Cocoloco: Mafia Wedding. Photo David Henry Thomas

Out There Festival has always been a strong supporter of street theatre of all sorts, from the traditional character-comedy shows that England always seems to have done well, to the more experimental imports (often from France).

In that first category came Festival favourites Cocoloco, who took to the streets with Mafia Wedding, a promenade show which tells the tale of a mafia boss with a pregnant daughter in urgent need of a groom (not to mention a bridesmaid or two, a priest, and a congregation) for a shotgun wedding. The show has been in the company’s repertoire for quite a long while as a two-hander, but here is given a makeover, with local community performers and students (many of whom took part in last year’s Cocoloco show, Shangri-la-la) returning to swell the ranks of the wedding party, resplendently dressed in pin-striped suits and furs, high-heels and hats.
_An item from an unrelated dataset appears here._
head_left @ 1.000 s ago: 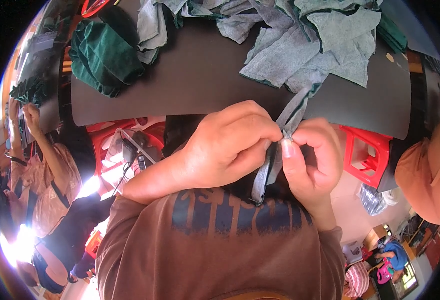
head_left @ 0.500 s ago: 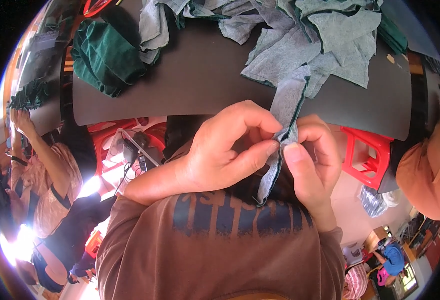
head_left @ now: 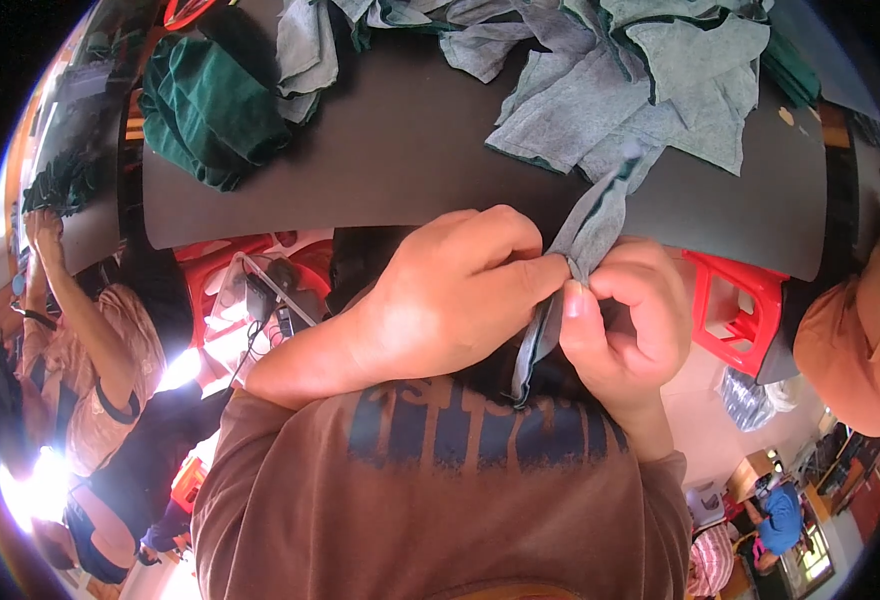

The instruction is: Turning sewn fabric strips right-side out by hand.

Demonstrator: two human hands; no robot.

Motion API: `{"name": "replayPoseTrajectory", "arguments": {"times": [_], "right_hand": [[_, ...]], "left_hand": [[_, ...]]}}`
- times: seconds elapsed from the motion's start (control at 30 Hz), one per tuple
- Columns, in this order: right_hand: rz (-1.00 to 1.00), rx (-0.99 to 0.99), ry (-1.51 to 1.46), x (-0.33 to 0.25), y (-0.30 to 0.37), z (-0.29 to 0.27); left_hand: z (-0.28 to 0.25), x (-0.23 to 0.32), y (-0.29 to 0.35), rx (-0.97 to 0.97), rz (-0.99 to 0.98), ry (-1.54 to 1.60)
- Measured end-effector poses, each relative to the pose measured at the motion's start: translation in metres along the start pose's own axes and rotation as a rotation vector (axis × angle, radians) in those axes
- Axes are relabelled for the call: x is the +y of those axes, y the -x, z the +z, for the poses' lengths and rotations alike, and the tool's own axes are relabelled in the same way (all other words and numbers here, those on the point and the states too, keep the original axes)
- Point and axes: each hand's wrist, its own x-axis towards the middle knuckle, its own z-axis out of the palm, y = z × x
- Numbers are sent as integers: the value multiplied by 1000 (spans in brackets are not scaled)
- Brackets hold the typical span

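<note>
A: What's the setting?

B: A dark, smooth tabletop [head_left: 390, 150] spans the upper view, inside a bright room with pinkish flooring.

A: And the cloth in hand?

B: A narrow grey strip with dark green edges [head_left: 597, 222] hangs in front of the person's chest, at the table's near edge. The bare left hand [head_left: 450, 285] pinches its middle between thumb and forefinger; the bare right hand [head_left: 640, 315] pinches it just beside, thumb uppermost, other fingers curled.

A: What's around it?

B: Just beyond, a loose heap of grey, green-edged cloth pieces [head_left: 700, 80] crowds the table. Farther left sits a crumpled dark green velvety bundle [head_left: 210, 115]. A red plastic stool [head_left: 740, 310] stands below the table's right part. At far left, a co-worker's hand [head_left: 48, 235] touches gathered dark green fabric [head_left: 60, 185].

A: Anything hard to see?

B: The fingers cover the strip's middle. The heap is cut off above, and I can't tell whether the strip touches it.

A: Which way does it run?

B: Lengthwise it slants, upper end away and rightward toward the heap, lower end toward the chest.
</note>
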Motion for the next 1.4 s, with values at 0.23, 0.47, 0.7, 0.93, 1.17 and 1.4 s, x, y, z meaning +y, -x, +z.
{"name": "replayPoseTrajectory", "arguments": {"times": [0.23,0.47,0.7,0.93,1.17,1.4], "right_hand": [[58,-38,10,-10,-2,-6],[105,-28,-19,-8,3,-3],[-12,-106,50,-8,0,-1],[161,45,-390,1,11,-7],[644,97,-1041,-7,-3,8],[807,-72,-1076,-19,-7,9]], "left_hand": [[-1,-6,20,-330,-556,1598],[-7,-3,12,-503,-750,2051],[-3,2,3,-298,-161,-19],[-15,5,-1,-518,-790,1577],[-12,3,3,-579,-928,1968],[-1,6,5,-495,-777,2047]]}}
Cocoloco’s Trevor Stuart – whose longstanding and noble street theatre heritage includes many years with The Natural Theatre Company – was clearly born to play the mafioso father of the bride; and partner Helen Statman’s nine-months-pregnant Maria is a superbly pitched character. The shockingly hilarious ‘waters breaking’ scene in the middle of Yarmouth’s busy Trafalgar Road will stay with me a long time. And I did so enjoy dancing The Godfather waltz…

Jones & Barnard: Golden Tours. Photo David Henry Thomas

Also homegrown, and also a promenade piece: Jones and Barnard took us on their Golden Tour along the seafront drag, aided and abetted by another street theatre veteran, Paschale Straiton – who comes with excellent credentials, as her company Red Herring have created more than one fabulous performance-guide to a seaside town!  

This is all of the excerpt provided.